Ireland, Spain and Netherlands quit Eurovision Song Contest after Zionist regime was allowed to stay in competition
The national broadcasters of Ireland, Spain and the Netherlands have announced that they will boycott the 2026 Eurovision Song Contest after the European Broadcasting Union decided to allow Zionist regime to participate in the upcoming competition.
The three countries were among several parties that have called for Israel’s exclusion, citing the heavy human toll in Gaza and accusations of unfair voting practices.
Earlier, Eurovision said on Thursday it would not hold a vote on Zionist regime’s participation in the musical contest, dodging calls for the regime’s ban over its ongoing crimes in Gaza and the occupied West Bank.
The decision prompted the three broadcasters to confirm their withdrawal, stating that it does not reflect the ethical values the contest should uphold.
Other international bodies, such as the International Federation of Association Football (FIFA) have also sidestepped calls to bar Israel from participation in competitions over its genocide in Gaza.
Critics say those refusals point to double standards that have shielded Israel from accountability.

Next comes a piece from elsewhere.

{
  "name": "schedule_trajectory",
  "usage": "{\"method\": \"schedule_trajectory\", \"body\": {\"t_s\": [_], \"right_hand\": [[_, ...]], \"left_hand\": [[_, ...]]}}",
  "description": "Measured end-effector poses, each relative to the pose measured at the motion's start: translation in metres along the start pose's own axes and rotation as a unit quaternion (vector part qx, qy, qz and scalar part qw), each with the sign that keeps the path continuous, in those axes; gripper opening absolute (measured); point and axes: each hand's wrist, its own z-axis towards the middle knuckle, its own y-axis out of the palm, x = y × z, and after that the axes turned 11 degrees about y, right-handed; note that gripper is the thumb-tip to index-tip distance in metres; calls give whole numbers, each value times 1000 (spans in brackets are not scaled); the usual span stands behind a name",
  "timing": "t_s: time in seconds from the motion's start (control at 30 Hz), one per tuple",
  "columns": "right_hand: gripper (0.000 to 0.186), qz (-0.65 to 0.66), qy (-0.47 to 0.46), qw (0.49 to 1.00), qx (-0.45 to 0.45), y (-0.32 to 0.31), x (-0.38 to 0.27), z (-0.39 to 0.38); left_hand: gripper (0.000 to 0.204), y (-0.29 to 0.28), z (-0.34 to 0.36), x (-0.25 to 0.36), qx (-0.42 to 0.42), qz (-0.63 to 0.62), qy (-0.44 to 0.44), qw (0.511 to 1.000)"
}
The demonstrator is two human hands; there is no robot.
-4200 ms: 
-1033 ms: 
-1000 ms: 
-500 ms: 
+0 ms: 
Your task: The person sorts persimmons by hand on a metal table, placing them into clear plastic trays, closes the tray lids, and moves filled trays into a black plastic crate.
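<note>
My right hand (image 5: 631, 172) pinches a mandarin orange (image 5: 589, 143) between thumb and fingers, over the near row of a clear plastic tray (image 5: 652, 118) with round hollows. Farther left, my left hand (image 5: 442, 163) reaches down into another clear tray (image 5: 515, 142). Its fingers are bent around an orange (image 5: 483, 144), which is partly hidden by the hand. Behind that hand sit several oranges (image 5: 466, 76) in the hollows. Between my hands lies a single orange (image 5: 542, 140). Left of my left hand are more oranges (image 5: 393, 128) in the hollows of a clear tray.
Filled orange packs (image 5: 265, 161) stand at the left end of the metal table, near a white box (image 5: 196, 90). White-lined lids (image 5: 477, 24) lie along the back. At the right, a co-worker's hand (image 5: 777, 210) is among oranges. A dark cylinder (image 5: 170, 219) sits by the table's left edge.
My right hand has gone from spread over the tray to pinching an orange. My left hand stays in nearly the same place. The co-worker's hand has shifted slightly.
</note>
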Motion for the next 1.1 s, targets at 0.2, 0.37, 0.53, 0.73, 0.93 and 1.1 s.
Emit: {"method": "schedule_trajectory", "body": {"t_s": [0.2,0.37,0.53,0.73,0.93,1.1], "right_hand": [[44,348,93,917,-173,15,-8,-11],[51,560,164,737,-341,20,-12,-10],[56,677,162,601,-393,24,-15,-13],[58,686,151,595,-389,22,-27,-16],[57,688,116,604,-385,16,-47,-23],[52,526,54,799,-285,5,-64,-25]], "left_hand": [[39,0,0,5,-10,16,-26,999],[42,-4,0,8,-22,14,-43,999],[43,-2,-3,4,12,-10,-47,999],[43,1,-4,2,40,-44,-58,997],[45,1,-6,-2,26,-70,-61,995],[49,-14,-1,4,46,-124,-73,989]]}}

They cited past actions against countries, such as Russia, which was swiftly banned by FIFA and UEFA within days of Russia’s attack on Ukraine in 2022.
Since October 2023, the Israeli army has killed at least 70,117 Palestinians, most of them women and children, and injured 170,999 others in the two-year war in Gaza that has reduced much of the coastal sliver to rubble.
A United Nations Commission of Inquiry (CoI), established by the UN Human Rights Council, concluded that Israeli authorities “intended to kill as many Palestinians as possible” and have committed the crime against humanity of extermination.
According to the “most authoritative assessment” to date, Zionist regime has committed and is continuing to commit genocide in Gaza.
The report cited direct targeting of civilians, including children, and mass killings in “far larger numbers" compared to previous wars.